| Task goal |
Within the data that follows, set down exactly the lines from the one containing "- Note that" through the one containing "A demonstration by", both ends included.

= = =

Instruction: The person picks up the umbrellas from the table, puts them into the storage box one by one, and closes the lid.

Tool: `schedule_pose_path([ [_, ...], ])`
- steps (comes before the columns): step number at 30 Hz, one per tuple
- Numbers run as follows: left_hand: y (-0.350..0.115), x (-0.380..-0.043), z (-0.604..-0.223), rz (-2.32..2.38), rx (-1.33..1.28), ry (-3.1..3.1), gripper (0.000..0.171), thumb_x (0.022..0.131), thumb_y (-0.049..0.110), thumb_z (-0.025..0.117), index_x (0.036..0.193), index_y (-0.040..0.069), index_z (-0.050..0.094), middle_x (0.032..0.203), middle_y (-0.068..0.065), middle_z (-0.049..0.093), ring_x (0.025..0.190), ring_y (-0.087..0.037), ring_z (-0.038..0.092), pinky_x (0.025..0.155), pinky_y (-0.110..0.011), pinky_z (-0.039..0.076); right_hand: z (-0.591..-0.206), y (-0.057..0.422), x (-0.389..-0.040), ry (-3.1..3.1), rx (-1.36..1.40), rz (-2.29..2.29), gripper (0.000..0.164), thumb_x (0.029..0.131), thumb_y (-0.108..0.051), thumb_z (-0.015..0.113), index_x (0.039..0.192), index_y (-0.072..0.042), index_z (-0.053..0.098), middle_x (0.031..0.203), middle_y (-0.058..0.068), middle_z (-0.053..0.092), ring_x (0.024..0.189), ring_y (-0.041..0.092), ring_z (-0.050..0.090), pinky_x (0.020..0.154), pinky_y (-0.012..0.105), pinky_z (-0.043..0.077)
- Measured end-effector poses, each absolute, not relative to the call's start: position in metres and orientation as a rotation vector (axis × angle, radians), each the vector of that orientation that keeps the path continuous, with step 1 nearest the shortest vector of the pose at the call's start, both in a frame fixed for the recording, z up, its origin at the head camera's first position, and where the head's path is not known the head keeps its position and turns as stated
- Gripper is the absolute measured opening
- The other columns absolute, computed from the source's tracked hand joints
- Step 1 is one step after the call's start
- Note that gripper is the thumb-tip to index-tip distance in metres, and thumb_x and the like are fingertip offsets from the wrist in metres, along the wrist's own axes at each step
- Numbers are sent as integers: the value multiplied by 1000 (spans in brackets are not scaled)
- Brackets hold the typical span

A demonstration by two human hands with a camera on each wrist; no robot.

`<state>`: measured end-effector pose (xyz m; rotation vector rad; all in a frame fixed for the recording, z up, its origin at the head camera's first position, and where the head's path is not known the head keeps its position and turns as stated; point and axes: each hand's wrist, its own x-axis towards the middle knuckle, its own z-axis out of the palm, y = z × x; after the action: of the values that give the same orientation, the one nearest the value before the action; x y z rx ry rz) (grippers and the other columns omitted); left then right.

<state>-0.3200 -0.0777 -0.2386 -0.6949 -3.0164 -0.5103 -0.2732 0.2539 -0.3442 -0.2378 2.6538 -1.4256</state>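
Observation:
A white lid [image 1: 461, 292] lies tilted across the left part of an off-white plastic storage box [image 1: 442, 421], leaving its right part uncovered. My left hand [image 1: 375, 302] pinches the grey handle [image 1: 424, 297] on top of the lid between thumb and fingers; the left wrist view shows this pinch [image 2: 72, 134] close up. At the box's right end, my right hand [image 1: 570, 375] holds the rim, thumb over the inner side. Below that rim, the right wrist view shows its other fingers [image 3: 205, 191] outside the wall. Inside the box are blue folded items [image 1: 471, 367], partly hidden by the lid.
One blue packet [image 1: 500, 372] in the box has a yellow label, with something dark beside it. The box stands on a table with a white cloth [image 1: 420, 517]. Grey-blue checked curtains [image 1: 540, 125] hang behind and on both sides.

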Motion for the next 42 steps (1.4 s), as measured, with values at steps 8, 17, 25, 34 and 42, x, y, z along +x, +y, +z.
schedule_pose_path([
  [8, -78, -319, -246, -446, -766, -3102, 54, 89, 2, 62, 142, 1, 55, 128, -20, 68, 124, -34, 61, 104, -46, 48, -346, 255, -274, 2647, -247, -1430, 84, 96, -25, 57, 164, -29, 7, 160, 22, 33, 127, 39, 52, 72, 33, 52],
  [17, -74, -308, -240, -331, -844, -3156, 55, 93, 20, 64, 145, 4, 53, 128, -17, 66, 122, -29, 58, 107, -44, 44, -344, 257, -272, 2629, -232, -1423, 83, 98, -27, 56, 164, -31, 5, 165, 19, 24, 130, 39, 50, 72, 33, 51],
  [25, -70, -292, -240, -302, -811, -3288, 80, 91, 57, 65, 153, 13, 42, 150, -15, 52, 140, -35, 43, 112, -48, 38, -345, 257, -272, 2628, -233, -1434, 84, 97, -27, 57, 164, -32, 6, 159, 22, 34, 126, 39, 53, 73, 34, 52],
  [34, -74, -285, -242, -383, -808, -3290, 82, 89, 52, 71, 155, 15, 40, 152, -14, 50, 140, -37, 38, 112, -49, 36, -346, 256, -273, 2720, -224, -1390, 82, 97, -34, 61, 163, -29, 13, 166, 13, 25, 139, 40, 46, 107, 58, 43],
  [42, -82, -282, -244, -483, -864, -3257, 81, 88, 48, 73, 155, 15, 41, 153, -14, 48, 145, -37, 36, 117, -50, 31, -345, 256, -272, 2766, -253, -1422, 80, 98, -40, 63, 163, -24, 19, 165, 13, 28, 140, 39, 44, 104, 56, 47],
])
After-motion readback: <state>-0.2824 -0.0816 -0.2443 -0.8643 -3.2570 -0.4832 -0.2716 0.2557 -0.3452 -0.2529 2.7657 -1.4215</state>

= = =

| The answer |
- Note that gripper is the thumb-tip to index-tip distance in metres, and thumb_x and the like are fingertip offsets from the wrist in metres, along the wrist's own axes at each step
- Numbers are sent as integers: the value multiplied by 1000 (spans in brackets are not scaled)
- Brackets hold the typical span

A demonstration by two human hands with a camera on each wrist; no robot.

Work on this exercise is now complete.